Las influencias políticas del exterior, sobre todo
la francesa, mantienen un pulso en los revolucionarios años
de 1868/74 que termina ganando nuevamente la oligarquía.
Se acuña un modelo político que durará
hasta el II República (1931) en el que a través
de la manipulación del voto, de las más diversas
formas, incluida la rotura de urnas, la oligarquía
sigue detentando el poder bajo la alternancia de dos partidos,
el liberal y el conservador.
Esta alternancia termina por entrar en crisis a partir de
1920, y sólo se mantiene gracias a la dictadura personal
del general Primo de Rivera, pero las fuerzas políticas
han cambiado:
- Los grupos proletarios cada vez son más numerosos,
mejor organizados y más fuertes. Entra en España
el partido comunista tras la revolución rusa.
- Desde Bilbao y Barcelona la naciente burguesía
industrial y financiera comienza a pedir una cierta autonomía
del poder central, y aparecen nuevos grupos políticos
regionalistas que rompen con el modelo oligárquico.

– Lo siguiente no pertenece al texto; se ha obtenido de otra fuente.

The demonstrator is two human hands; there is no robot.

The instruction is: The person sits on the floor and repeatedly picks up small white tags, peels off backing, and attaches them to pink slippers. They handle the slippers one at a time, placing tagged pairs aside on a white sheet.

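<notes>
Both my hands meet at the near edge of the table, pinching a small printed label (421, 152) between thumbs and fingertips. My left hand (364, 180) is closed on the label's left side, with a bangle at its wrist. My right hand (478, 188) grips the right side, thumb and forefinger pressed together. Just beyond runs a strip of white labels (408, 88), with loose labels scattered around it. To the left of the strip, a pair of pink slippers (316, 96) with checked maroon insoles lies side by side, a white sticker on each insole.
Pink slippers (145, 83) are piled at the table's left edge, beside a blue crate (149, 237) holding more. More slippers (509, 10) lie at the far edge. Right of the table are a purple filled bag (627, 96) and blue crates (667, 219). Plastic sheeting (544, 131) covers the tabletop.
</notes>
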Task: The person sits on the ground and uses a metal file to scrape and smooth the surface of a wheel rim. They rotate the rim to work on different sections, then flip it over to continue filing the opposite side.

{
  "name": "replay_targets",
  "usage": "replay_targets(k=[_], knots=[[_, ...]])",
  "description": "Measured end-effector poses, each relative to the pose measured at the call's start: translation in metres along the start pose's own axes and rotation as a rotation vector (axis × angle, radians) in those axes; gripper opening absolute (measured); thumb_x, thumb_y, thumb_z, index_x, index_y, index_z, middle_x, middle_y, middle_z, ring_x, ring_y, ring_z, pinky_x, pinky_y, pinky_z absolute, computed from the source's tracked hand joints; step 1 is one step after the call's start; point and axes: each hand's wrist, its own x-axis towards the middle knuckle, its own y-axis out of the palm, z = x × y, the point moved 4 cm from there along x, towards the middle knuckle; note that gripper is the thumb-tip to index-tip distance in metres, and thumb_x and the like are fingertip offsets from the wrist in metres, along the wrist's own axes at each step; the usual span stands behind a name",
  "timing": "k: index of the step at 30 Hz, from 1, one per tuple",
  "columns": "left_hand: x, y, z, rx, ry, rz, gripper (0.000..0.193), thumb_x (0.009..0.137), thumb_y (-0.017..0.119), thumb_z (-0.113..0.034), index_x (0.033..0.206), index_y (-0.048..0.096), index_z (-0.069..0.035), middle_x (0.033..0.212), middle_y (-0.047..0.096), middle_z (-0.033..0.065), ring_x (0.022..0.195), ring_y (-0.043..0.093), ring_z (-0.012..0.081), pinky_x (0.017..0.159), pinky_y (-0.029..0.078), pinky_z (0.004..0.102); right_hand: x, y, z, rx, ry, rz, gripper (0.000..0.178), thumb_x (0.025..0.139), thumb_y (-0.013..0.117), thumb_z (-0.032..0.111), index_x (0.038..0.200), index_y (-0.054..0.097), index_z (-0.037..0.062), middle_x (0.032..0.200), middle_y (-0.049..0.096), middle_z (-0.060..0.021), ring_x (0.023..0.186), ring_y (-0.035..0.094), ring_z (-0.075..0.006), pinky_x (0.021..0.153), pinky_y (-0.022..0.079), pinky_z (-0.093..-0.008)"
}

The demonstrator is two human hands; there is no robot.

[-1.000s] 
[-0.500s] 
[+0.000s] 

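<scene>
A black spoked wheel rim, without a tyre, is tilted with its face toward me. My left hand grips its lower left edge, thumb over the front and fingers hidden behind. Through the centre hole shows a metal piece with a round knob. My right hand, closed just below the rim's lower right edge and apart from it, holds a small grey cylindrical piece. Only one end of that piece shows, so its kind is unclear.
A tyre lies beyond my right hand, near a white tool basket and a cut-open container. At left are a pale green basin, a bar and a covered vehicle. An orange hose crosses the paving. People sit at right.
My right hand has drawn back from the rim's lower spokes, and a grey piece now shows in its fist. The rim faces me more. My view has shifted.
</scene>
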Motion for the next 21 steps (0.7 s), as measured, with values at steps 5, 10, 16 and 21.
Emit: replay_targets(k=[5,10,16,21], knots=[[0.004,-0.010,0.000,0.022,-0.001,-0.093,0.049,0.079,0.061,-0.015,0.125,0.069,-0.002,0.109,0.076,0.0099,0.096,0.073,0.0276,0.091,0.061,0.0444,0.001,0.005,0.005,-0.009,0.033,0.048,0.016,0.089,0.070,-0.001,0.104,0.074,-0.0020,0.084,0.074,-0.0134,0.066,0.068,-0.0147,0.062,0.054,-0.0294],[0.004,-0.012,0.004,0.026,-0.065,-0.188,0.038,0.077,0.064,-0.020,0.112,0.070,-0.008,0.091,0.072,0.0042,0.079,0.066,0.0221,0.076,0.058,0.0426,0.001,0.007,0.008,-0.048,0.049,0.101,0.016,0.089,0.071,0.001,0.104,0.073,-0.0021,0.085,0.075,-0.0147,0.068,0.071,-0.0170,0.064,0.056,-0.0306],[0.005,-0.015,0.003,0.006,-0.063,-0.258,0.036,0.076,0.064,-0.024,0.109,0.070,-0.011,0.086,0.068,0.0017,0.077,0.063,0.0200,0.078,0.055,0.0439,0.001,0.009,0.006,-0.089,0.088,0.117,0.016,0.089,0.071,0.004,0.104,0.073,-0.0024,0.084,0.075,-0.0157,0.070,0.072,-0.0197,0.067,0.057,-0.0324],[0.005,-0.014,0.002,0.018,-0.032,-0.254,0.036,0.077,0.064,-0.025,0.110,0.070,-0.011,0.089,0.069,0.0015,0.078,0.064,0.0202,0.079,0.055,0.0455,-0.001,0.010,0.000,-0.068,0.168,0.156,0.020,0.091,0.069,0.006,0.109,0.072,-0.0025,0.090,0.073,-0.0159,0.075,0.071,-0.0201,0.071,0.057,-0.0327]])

- El republicanismo crece como consecuencia del descontento
político, porque se culpa a la monarquía de
todos los vicios del corrupto sistema.
De manera que será en los años 30, cuando Europa
entera es también un hervidero de nuevas ideologías,
cuando en España se produce una verdadera revolución
contra esta forma de poder que conduce a la instauración
de una II República moderna y muy renovadora, pero
sin la suficiente base burguesa como para hacer que pudiera
estabilizar su andadura. Los conflictos políticos,
como luego pasará en Europa, se polarizan y cristalizan
en distintos brotes de violencia, tanto de izquierda como
de derecha. La oligarquía se organiza para seguir controlando
el poder y se produce un golpe de estado el 18 de julio de
1936 que finalizó con una guerra civil y con la victoria
de las fuerzas conservadores. Éstas en el poder en
España bajo la dictadura del General Franco hasta 1975.